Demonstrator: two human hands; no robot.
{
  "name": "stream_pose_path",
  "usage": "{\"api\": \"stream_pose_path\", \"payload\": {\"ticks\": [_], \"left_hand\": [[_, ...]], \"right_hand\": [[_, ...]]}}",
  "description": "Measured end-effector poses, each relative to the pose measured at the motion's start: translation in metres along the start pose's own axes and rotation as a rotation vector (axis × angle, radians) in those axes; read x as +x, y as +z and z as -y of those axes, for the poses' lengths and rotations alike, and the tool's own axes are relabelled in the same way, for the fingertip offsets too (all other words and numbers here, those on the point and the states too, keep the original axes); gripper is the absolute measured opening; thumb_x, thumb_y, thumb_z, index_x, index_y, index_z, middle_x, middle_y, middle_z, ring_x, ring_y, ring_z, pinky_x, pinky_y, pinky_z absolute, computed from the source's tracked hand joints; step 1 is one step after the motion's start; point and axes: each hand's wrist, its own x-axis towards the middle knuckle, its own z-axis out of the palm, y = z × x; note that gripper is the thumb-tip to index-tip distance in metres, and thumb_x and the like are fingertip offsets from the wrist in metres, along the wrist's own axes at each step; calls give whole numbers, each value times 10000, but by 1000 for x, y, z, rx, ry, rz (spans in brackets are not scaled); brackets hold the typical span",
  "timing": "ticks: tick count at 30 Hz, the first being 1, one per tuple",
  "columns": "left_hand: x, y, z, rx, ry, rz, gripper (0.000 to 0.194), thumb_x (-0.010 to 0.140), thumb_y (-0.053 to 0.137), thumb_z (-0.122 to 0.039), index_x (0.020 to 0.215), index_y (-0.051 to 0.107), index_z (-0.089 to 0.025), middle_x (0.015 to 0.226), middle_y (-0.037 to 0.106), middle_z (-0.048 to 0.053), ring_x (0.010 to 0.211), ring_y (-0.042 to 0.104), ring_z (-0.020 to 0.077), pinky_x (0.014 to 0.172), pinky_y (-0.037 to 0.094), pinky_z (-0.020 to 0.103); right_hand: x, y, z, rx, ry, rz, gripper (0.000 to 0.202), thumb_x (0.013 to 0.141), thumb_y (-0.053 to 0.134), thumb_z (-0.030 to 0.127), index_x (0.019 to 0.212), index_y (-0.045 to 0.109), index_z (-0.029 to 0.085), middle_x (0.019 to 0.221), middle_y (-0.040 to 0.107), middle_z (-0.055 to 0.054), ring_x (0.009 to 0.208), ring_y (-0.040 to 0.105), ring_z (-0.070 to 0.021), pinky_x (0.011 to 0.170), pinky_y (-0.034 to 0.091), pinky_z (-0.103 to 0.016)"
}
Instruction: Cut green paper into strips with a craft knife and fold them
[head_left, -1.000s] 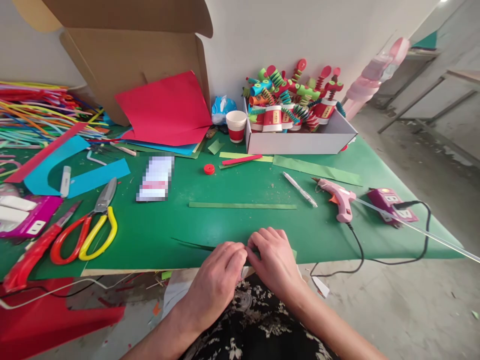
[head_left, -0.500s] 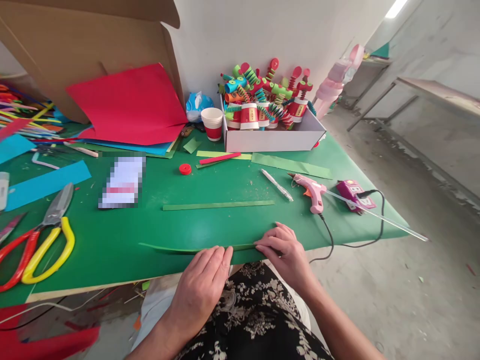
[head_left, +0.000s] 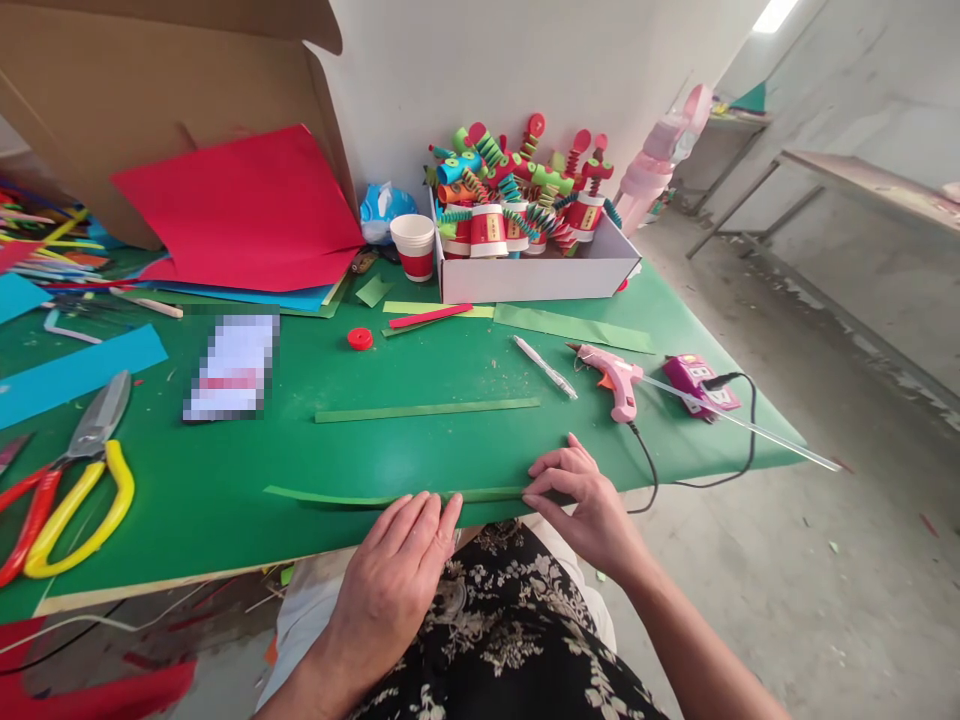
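Note:
A long, narrow green paper strip (head_left: 330,497) lies along the near edge of the green table. My left hand (head_left: 401,550) is on the strip's middle, fingers close together and gripping it at the edge. At the strip's right end, my right hand (head_left: 577,500) pinches it between thumb and index finger, the other fingers loosely curled. Beyond both hands, a second green paper strip (head_left: 427,411) lies flat. A pink glue gun (head_left: 613,378) with a clear glue stick rests to the right, near a white pen (head_left: 545,368).
Large scissors (head_left: 86,470) and a pixelated phone-like object (head_left: 231,367) are on the left. At the back stand a white box (head_left: 536,280) of paper-cup figures, stacked paper cups (head_left: 413,247) and red paper (head_left: 247,215). A purple power socket (head_left: 701,386) sits right.
My right hand has slid a little to the right, away from my left hand, still pinching the strip. The view has shifted slightly, so the table things appear farther left.

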Motion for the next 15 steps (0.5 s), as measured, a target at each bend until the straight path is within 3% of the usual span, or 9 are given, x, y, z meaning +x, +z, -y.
{"api": "stream_pose_path", "payload": {"ticks": [6,15], "left_hand": [[-3,3,-1,13,-16,28,431,895,381,-19,1237,621,-126,1056,735,80,1001,659,207,1048,435,414],[-1,4,-2,12,-4,25,410,896,382,1,1197,647,-78,1010,733,98,970,653,224,1051,412,432]], "right_hand": [[-1,1,0,-27,30,-36,158,901,618,270,752,662,238,867,660,-21,817,636,-178,1141,271,-627],[-2,2,0,-69,78,-79,186,872,633,287,700,603,224,872,650,-30,859,633,-199,1134,268,-636]]}}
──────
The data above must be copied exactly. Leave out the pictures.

Demonstrator: two human hands; no robot.
{
  "name": "stream_pose_path",
  "usage": "{\"api\": \"stream_pose_path\", \"payload\": {\"ticks\": [_], \"left_hand\": [[_, ...]], \"right_hand\": [[_, ...]]}}",
  "description": "Measured end-effector poses, each relative to the pose measured at the motion's start: translation in metres along the start pose's own axes and rotation as a rotation vector (axis × angle, radians) in those axes; read x as +x, y as +z and z as -y of those axes, for the poses' lengths and rotations alike, and the tool's own axes are relabelled in the same way, for the fingertip offsets too (all other words and numbers here, those on the point and the states too, keep the original axes); gripper is the absolute measured opening; thumb_x, thumb_y, thumb_z, index_x, index_y, index_z, middle_x, middle_y, middle_z, ring_x, ring_y, ring_z, pinky_x, pinky_y, pinky_z absolute, computed from the source's tracked hand joints; step 1 is one step after the motion's start; point and axes: each hand's wrist, its own x-axis towards the middle knuckle, its own z-axis out of the palm, y = z × x; note that gripper is the thumb-tip to index-tip distance in metres, and thumb_x and the like are fingertip offsets from the wrist in metres, along the wrist's own axes at each step; calls give whole numbers, each value times 10000, but by 1000 for x, y, z, rx, ry, rz (spans in brackets are not scaled); brackets hold the typical span",
  "timing": "ticks: tick count at 30 Hz, the first being 1, one per tuple",
  "columns": "left_hand: x, y, z, rx, ry, rz, gripper (0.000 to 0.194), thumb_x (-0.010 to 0.140), thumb_y (-0.053 to 0.137), thumb_z (-0.122 to 0.039), index_x (0.020 to 0.215), index_y (-0.051 to 0.107), index_z (-0.089 to 0.025), middle_x (0.015 to 0.226), middle_y (-0.037 to 0.106), middle_z (-0.048 to 0.053), ring_x (0.010 to 0.211), ring_y (-0.042 to 0.104), ring_z (-0.020 to 0.077), pinky_x (0.014 to 0.172), pinky_y (-0.037 to 0.094), pinky_z (-0.020 to 0.103); right_hand: x, y, z, rx, ry, rz, gripper (0.000 to 0.202), thumb_x (0.013 to 0.141), thumb_y (-0.053 to 0.134), thumb_z (-0.030 to 0.127), index_x (0.019 to 0.212), index_y (-0.045 to 0.109), index_z (-0.029 to 0.085), middle_x (0.019 to 0.221), middle_y (-0.040 to 0.107), middle_z (-0.055 to 0.054), ring_x (0.009 to 0.208), ring_y (-0.040 to 0.105), ring_z (-0.070 to 0.021), pinky_x (0.011 to 0.170), pinky_y (-0.034 to 0.091), pinky_z (-0.103 to 0.016)"
}
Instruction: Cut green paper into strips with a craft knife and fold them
[head_left, -1.000s] 
[head_left, -0.500s] 
[head_left, +0.000s] 
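Note:
A long, narrow green paper strip (head_left: 330,497) lies along the near edge of the green table. My left hand (head_left: 401,550) is on the strip's middle, fingers close together and gripping it at the edge. At the strip's right end, my right hand (head_left: 577,500) pinches it between thumb and index finger, the other fingers loosely curled. Beyond both hands, a second green paper strip (head_left: 427,411) lies flat. A pink glue gun (head_left: 613,378) with a clear glue stick rests to the right, near a white pen (head_left: 545,368).
Large scissors (head_left: 86,470) and a pixelated phone-like object (head_left: 231,367) are on the left. At the back stand a white box (head_left: 536,280) of paper-cup figures, stacked paper cups (head_left: 413,247) and red paper (head_left: 247,215). A purple power socket (head_left: 701,386) sits right.
My right hand has slid a little to the right, away from my left hand, still pinching the strip. The view has shifted slightly, so the table things appear farther left.
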
Motion for the next 15 steps (0.5 s), as measured, a target at each bend until the straight path is within 3% of the usual span, or 9 are given, x, y, z meaning +x, +z, -y.
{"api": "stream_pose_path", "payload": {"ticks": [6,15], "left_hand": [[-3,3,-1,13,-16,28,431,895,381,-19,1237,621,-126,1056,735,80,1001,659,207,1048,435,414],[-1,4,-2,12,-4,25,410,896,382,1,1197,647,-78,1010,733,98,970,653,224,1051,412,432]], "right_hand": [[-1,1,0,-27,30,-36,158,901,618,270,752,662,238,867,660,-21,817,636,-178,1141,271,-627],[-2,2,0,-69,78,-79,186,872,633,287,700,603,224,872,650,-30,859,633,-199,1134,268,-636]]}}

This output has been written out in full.